- [TASK REQUIREMENTS]
Reproduce the listing that follows with no differences at all.

- [RAW DATA]
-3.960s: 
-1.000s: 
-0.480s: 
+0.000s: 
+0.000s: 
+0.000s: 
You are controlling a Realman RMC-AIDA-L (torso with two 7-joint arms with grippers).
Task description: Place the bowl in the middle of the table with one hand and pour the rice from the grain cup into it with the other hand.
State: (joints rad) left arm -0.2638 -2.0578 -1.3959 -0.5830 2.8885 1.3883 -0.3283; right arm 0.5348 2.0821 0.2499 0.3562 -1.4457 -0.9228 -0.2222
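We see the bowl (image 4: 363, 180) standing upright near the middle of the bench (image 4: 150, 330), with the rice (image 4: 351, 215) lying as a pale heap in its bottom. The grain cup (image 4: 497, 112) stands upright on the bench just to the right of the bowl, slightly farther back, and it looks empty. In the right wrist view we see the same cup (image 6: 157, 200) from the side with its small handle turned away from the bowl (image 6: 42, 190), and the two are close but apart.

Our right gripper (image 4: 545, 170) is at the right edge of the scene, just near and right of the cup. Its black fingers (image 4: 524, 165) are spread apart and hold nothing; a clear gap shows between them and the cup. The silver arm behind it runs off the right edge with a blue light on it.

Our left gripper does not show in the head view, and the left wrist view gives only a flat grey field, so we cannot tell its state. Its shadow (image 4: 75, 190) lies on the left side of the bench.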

- [TASK SOLUTION]
-3.960s: 
-1.000s: 
-0.480s: 
+0.000s: 
+0.000s: 
+0.000s: 
You are controlling a Realman RMC-AIDA-L (torso with two 7-joint arms with grippers).
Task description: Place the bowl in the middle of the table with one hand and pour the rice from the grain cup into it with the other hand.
State: (joints rad) left arm -0.2638 -2.0578 -1.3959 -0.5830 2.8885 1.3883 -0.3283; right arm 0.5348 2.0821 0.2499 0.3562 -1.4457 -0.9228 -0.2222
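We see the bowl (image 4: 363, 180) standing upright near the middle of the bench (image 4: 150, 330), with the rice (image 4: 351, 215) lying as a pale heap in its bottom. The grain cup (image 4: 497, 112) stands upright on the bench just to the right of the bowl, slightly farther back, and it looks empty. In the right wrist view we see the same cup (image 6: 157, 200) from the side with its small handle turned away from the bowl (image 6: 42, 190), and the two are close but apart.

Our right gripper (image 4: 545, 170) is at the right edge of the scene, just near and right of the cup. Its black fingers (image 4: 524, 165) are spread apart and hold nothing; a clear gap shows between them and the cup. The silver arm behind it runs off the right edge with a blue light on it.

Our left gripper does not show in the head view, and the left wrist view gives only a flat grey field, so we cannot tell its state. Its shadow (image 4: 75, 190) lies on the left side of the bench.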

The exercise has no further content.